Mentally running through the various scenarios of would-be instructors. Fairly entertaining thought! :wink:
 
That's the most common myth in scuba.

I have never been asked to mind a beginning diver--NEVER. I have always had dive operators give me an experience appropriate to my certification. Believe it or not, dive operators want their divers to be happy, and they especially want instructors to want to come back and bring others with them. The idea that operators say, "Hey! An instructor! Let's f**k him over!" is ludicrous. If someone were to try to do that with me, I would demand compensation.

Not officially asked. More explicitly told; as per your original pair that you were 'told' to dive with.

Was asked a couple of years ago to buddy up with a novice diver at a 'resort' I was at. Refused "the offer" and the DM was happy enough to let me tag along loosely which worked out fine for all of us.

It's really annoying when you've paid for a dive, a nice simple dive to slowly watch the flora and fauna, only to be buddied up with someone who needs attention or seems to want to sprint around.
 
Don't know if it has been mentioned, but I figure the reason such a huge % log both dive number and hours is that most or all dive logs have a space for both. Otherwise I may not have thought of logging hours too.
 
Don't know if it has been mentioned, but I figure the reason such a huge % log both dive number and hours is that most or all dive logs have a space for both. Otherwise I may not have thought of logging hours too.
Yeah it seems odd to bother recording one but not the other. Actually, if you just log times you've inherently got numbers as well. You'd have to go out of your way to only have one or the other.

That's it, who is up for relocating some bull sharks.
Bull sharks.. Such BS.
 
I think we should judge by cumulative total depth. A diver that has dived over a mile should be considered an accomplished diver. 10 miles should be required for DM type jobs and 100 miles for instructor.
How would you make this work? Somebody who wants to 0 -> Hero could go do a bunch of 150 foot bounce dives for 2 seconds at a time. If they survive, they'll get there a lot faster than somebody who actually spends an hour long dive that peaks (valleys?) at 100 feet and then comes back up slowly. Maybe a sampling time? Every 30 seconds, take a data point, add up the depths?

Also, 100 miles? That's 528,000 feet! If you averaged 100 feet per dive, you'd need 5,280 dives just to become an instructor. You could do it if you made 4 dives per day, every single day for just over three and a half years.

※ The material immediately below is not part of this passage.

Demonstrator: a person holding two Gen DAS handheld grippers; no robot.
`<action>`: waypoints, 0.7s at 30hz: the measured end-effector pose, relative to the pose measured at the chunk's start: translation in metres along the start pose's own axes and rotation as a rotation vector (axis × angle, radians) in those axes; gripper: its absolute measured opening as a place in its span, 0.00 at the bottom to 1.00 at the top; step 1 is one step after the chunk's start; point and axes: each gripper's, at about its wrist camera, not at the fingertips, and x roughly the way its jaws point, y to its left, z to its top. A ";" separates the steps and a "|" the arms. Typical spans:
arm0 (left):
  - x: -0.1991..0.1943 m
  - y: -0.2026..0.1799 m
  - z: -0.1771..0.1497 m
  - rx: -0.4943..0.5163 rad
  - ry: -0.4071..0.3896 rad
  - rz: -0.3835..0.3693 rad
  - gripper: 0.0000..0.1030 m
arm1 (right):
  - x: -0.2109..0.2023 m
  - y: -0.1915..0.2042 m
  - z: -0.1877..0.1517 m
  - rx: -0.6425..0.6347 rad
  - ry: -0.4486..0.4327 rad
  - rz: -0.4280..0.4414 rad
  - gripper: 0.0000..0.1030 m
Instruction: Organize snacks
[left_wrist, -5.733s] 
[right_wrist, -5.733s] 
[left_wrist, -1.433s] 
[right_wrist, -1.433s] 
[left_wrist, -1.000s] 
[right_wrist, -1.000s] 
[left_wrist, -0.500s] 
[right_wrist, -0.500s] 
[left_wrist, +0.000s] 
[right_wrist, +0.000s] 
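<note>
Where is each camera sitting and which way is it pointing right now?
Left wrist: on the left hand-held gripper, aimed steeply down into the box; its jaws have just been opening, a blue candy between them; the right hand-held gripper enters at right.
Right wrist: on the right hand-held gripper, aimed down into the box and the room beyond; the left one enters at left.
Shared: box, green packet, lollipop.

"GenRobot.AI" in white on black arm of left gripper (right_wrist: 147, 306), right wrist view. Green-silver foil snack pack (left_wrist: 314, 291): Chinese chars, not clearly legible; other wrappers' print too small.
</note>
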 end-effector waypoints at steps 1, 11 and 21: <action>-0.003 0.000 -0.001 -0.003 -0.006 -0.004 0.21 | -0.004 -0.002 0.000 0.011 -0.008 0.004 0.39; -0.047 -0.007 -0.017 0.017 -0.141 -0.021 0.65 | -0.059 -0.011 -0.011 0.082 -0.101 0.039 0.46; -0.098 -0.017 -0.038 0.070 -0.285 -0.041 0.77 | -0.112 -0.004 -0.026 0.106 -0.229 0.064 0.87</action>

There is a lot more to diving than going deep.
 
Yeah it seems odd to bother recording one but not the other. Actually, if you just log times you've inherently got numbers as well. You'd have to go out of your way to only have one or the other.


Bull sharks.. Such BS.
Yeah, my times average to about a half hour per dive. Once you've got a whole lot of dives I don't think it matters which is more important regarding your experience.
 
I think we should judge by cumulative total depth. A diver that has dived over a mile should be considered an accomplished diver.

A lot of US Navy SEALs would never meet that threshold. One dive might last four hours and never drop below 20' — on moonless nights and in sea states where most people call the dive. It would be hard for anyone to say they aren't accomplished divers. We have all met new divers with the intelligence, watermanship skills, and judgment that are excellent divers. We have also known divers with hundreds of dives that shouldn't be sold air fills.